#### [Work item]
Repeat the whole listing word for word, skipping pictures.

────────

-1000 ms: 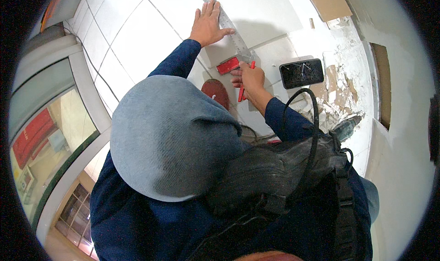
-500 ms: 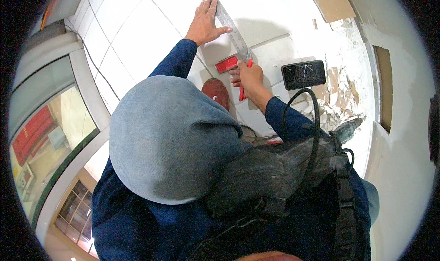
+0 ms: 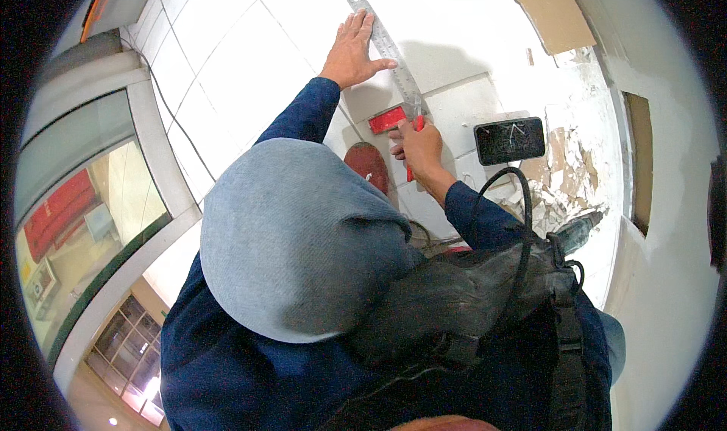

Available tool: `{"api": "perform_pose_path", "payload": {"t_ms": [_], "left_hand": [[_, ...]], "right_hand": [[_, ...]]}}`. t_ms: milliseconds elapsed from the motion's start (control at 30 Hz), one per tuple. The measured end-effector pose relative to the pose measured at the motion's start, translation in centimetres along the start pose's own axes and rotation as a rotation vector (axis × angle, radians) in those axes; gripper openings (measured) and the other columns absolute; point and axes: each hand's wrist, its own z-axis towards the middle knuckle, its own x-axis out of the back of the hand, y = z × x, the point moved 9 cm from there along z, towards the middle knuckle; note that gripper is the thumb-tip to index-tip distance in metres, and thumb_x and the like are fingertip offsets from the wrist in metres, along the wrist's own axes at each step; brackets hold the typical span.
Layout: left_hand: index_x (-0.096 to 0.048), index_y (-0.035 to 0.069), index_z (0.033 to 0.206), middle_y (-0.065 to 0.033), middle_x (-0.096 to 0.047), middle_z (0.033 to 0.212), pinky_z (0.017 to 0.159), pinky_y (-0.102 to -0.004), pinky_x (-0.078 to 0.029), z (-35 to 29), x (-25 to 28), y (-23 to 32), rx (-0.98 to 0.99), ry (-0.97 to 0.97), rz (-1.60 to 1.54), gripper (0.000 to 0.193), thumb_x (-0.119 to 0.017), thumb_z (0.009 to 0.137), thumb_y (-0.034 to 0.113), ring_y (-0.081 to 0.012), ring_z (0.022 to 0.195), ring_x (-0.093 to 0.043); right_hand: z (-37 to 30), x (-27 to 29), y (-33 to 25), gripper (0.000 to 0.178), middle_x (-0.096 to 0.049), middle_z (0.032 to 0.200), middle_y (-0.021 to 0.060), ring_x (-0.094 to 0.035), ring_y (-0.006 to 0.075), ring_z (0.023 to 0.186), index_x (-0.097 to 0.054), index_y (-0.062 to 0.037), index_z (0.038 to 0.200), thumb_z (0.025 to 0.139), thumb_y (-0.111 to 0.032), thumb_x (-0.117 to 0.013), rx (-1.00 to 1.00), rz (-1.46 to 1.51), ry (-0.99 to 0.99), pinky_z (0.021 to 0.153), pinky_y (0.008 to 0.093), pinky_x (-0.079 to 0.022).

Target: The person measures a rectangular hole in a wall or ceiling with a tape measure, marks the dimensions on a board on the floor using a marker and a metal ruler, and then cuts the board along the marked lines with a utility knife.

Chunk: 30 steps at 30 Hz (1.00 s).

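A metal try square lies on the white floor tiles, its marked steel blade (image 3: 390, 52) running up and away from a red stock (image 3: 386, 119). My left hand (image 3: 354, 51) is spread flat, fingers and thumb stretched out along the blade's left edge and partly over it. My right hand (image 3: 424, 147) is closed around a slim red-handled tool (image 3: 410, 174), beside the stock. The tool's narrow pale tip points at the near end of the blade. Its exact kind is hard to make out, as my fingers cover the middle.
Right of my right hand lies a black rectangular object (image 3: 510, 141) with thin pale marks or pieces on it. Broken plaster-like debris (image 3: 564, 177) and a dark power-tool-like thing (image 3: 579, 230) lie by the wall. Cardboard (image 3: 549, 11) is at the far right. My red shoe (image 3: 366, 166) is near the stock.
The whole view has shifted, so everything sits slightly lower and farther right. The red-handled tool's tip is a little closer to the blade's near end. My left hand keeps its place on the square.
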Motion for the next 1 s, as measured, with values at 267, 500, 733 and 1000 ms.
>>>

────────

#### [Response area]
-1000 ms: 
-500 ms: 
+0 ms: 

Available tool: `{"api": "perform_pose_path", "payload": {"t_ms": [_], "left_hand": [[_, ...]], "right_hand": [[_, ...]]}}`. t_ms: milliseconds elapsed from the motion's start (control at 30 Hz), one per tuple. The measured end-effector pose relative to the pose measured at the motion's start, translation in centimetres along the start pose's own axes and rotation as a rotation vector (axis × angle, radians) in those axes; gripper openings (measured) and the other columns absolute; point and axes: each hand's wrist, its own z-axis towards the middle knuckle, its own x-axis out of the back of the hand, y = z × x, the point moved 9 cm from there along z, towards the middle knuckle; note that gripper is the thumb-tip to index-tip distance in metres, and thumb_x and the like are fingertip offsets from the wrist in metres, along the wrist's own axes at each step; brackets hold the typical span.
Layout: left_hand: index_x (-0.096 to 0.048), index_y (-0.035 to 0.069), index_z (0.033 to 0.206), middle_y (-0.065 to 0.033), middle_x (-0.096 to 0.047), middle_z (0.033 to 0.212), pinky_z (0.017 to 0.159), pinky_y (-0.102 to -0.004), pinky_x (-0.078 to 0.029), z (-35 to 29), x (-25 to 28), y (-23 to 32), rx (-0.98 to 0.99), ry (-0.97 to 0.97), rz (-1.60 to 1.54), gripper (0.000 to 0.193), thumb_x (-0.119 to 0.017), thumb_z (0.009 to 0.137), thumb_y (-0.034 to 0.113), ring_y (-0.081 to 0.012), ring_z (0.022 to 0.195), ring_x (-0.093 to 0.043); right_hand: z (-37 to 30), x (-27 to 29), y (-33 to 25), gripper (0.000 to 0.178), middle_x (-0.096 to 0.049), middle_z (0.032 to 0.200), middle_y (-0.021 to 0.060), ring_x (-0.094 to 0.035), ring_y (-0.006 to 0.075), ring_z (0.023 to 0.186), index_x (-0.097 to 0.054), index_y (-0.062 to 0.037), index_z (0.038 to 0.200), thumb_z (0.025 to 0.139), thumb_y (-0.111 to 0.032), thumb_x (-0.117 to 0.013), rx (-1.00 to 1.00), rz (-1.46 to 1.51), ry (-0.99 to 0.99), pinky_z (0.021 to 0.153), pinky_y (0.008 to 0.093), pinky_x (-0.079 to 0.022).

Target: The person measures a rectangular hole in a wall or ceiling with a tape measure, marks the dimensions on a board on the floor using a marker and a metal ruler, and then cuts the board along the marked lines with a utility knife.

Chunk: 30 steps at 30 Hz (1.00 s).

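A metal try square lies on the white floor tiles, its marked steel blade (image 3: 390, 52) running up and away from a red stock (image 3: 386, 119). My left hand (image 3: 354, 51) is spread flat, fingers and thumb stretched out along the blade's left edge and partly over it. My right hand (image 3: 424, 147) is closed around a slim red-handled tool (image 3: 410, 174), beside the stock. The tool's narrow pale tip points at the near end of the blade. Its exact kind is hard to make out, as my fingers cover the middle.
Right of my right hand lies a black rectangular object (image 3: 510, 141) with thin pale marks or pieces on it. Broken plaster-like debris (image 3: 564, 177) and a dark power-tool-like thing (image 3: 579, 230) lie by the wall. Cardboard (image 3: 549, 11) is at the far right. My red shoe (image 3: 366, 166) is near the stock.
The whole view has shifted, so everything sits slightly lower and farther right. The red-handled tool's tip is a little closer to the blade's near end. My left hand keeps its place on the square.
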Motion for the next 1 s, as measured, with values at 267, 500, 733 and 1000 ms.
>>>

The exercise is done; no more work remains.